• [Exercise]:
Look through the data below for the line with "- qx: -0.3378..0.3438", and transcribe it exactly together with each line after it up to and including the line with "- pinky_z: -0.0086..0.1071". Give nothing else.

• [Information given]:
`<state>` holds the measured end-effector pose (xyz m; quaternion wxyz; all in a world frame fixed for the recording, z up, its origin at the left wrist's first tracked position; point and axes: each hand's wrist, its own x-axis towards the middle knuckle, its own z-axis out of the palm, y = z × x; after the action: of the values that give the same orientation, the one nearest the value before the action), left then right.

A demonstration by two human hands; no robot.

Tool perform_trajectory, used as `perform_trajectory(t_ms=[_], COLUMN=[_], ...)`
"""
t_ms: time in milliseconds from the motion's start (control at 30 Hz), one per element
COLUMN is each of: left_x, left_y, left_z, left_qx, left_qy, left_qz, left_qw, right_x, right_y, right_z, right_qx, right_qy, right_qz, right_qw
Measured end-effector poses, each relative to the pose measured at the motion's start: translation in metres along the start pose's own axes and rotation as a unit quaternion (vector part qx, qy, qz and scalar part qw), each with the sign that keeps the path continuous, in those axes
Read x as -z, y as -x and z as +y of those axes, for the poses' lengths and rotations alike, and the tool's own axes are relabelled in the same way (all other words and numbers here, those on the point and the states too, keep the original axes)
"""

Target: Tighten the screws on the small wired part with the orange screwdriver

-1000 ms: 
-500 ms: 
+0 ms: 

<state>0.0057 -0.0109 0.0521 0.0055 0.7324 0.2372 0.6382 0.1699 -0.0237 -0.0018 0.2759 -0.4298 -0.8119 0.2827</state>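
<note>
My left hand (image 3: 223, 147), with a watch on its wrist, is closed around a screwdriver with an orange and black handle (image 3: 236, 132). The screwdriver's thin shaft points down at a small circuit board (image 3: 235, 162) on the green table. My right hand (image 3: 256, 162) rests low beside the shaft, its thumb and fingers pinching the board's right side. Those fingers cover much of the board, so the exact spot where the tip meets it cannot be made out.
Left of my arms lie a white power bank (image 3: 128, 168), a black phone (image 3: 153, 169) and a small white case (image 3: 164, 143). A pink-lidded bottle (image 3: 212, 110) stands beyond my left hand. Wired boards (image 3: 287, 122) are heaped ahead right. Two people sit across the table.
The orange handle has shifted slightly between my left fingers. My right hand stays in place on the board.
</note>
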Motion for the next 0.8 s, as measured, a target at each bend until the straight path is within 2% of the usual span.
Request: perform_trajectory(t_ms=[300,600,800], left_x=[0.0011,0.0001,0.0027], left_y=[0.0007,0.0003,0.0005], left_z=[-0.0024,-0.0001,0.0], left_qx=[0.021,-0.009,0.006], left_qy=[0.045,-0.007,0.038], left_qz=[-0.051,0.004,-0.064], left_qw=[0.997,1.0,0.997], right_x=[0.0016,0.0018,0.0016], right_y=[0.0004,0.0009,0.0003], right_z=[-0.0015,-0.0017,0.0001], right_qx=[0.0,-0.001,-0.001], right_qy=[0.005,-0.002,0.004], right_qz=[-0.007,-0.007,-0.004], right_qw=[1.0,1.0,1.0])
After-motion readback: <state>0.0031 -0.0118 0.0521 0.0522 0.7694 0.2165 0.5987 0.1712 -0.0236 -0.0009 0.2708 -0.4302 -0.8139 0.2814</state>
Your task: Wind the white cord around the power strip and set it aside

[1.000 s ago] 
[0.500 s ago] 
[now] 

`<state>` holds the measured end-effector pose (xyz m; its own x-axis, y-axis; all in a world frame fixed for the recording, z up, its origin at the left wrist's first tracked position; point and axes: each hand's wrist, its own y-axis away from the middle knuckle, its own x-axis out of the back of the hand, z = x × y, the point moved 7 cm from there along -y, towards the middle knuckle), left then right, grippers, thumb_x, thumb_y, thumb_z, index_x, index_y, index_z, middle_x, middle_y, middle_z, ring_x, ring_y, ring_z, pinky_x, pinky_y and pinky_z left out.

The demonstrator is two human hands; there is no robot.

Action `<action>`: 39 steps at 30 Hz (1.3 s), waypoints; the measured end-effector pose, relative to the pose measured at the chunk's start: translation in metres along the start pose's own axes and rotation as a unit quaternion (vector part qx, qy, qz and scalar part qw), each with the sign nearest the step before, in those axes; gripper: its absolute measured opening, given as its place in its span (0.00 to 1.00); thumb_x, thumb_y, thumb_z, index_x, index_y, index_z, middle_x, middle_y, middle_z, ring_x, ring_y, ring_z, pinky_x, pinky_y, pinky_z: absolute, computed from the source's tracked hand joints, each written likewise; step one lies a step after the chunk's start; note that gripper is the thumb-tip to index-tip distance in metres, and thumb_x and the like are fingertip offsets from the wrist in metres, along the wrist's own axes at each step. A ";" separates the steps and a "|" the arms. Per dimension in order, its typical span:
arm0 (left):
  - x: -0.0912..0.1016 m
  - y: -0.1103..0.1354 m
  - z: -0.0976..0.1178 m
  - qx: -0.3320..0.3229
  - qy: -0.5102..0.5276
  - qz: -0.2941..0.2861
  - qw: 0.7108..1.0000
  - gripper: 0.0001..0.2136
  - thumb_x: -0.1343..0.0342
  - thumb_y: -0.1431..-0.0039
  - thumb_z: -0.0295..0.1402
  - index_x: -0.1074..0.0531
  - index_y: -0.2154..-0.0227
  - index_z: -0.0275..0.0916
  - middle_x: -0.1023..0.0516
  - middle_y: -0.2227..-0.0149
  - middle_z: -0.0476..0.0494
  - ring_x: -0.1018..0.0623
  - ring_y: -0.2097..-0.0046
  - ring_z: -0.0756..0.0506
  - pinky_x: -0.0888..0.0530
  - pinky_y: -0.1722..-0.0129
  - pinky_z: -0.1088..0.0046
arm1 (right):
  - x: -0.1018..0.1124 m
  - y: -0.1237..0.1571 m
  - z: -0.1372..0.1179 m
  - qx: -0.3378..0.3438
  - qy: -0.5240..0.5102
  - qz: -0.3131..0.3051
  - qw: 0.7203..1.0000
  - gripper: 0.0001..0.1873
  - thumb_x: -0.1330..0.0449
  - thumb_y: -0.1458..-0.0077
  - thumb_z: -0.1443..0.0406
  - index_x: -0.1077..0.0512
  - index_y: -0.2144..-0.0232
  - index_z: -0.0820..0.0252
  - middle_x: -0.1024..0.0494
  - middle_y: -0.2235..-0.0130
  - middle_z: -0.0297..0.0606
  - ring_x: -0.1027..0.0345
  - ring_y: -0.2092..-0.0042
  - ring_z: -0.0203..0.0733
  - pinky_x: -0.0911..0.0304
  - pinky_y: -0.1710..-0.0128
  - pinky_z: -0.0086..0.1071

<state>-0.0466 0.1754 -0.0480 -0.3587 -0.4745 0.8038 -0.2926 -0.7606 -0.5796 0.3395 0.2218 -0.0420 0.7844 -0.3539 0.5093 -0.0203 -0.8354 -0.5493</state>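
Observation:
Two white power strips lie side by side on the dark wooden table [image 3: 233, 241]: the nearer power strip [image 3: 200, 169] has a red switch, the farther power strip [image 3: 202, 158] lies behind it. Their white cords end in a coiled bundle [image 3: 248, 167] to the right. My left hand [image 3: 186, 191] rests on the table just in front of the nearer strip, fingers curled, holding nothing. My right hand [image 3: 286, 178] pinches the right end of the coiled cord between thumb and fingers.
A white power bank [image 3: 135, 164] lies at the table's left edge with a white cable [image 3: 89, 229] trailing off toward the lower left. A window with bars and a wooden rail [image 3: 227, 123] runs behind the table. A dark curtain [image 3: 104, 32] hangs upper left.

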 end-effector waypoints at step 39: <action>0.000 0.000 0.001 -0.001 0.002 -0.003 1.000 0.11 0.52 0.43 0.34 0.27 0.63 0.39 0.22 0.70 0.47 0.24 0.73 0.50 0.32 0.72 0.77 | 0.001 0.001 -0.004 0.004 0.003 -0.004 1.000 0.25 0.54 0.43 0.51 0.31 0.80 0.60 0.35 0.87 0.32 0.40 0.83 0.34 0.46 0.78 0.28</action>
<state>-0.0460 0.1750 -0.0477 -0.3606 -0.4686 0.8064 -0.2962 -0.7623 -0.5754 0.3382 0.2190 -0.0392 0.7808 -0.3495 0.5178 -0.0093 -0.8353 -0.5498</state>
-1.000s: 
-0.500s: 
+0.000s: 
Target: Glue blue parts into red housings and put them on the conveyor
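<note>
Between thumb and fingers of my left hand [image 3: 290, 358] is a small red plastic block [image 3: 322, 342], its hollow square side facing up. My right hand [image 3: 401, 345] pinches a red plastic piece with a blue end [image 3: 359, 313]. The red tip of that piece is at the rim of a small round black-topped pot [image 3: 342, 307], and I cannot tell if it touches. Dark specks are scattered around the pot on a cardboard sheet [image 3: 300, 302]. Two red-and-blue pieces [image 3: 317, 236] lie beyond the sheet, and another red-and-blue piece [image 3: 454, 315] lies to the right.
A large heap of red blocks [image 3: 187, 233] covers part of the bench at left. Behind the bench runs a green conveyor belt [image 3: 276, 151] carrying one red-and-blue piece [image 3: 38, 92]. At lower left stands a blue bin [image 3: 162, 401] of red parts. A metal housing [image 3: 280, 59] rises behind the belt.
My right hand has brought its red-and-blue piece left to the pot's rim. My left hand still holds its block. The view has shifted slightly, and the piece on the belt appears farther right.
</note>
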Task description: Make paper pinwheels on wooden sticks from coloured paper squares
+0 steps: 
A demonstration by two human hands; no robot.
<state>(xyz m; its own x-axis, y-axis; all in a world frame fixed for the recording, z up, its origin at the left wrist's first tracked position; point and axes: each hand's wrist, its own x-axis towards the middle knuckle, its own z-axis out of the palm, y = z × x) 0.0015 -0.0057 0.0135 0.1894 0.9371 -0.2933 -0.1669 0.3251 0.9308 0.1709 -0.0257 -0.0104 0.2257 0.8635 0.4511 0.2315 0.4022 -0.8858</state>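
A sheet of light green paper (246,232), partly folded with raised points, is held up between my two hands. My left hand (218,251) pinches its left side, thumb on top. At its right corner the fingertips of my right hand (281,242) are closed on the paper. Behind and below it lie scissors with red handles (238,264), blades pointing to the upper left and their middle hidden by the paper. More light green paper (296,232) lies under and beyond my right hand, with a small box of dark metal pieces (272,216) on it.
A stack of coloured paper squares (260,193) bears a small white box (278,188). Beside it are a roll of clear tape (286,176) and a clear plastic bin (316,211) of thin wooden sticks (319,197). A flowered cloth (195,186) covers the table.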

• [Answer space]:
  - qx: -0.3378..0.3438
  - qy: -0.5240..0.5102
  - qz: -0.3131..0.3051
  - qw: 0.7203..1.0000
  - gripper: 0.0001..0.1873
  - thumb_x: -0.1330..0.0449
  - thumb_y: -0.1458..-0.0077
  - thumb_z: -0.1443..0.0406
  - index_x: -0.1077..0.0512
  - index_y: -0.2144..-0.0232
  - index_z: -0.0820..0.0252
  - middle_x: -0.1024..0.0494
  - middle_y: -0.2235..-0.0130
  - middle_z: -0.0297..0.0606
  - ring_x: -0.1027..0.0345
  - ring_y: -0.2092..-0.0042
  - ring_z: -0.0203..0.0733
  - pinky_x: -0.0911..0.0304
  - pinky_y: -0.1710..-0.0128
  - pinky_z: -0.0086..0.1071

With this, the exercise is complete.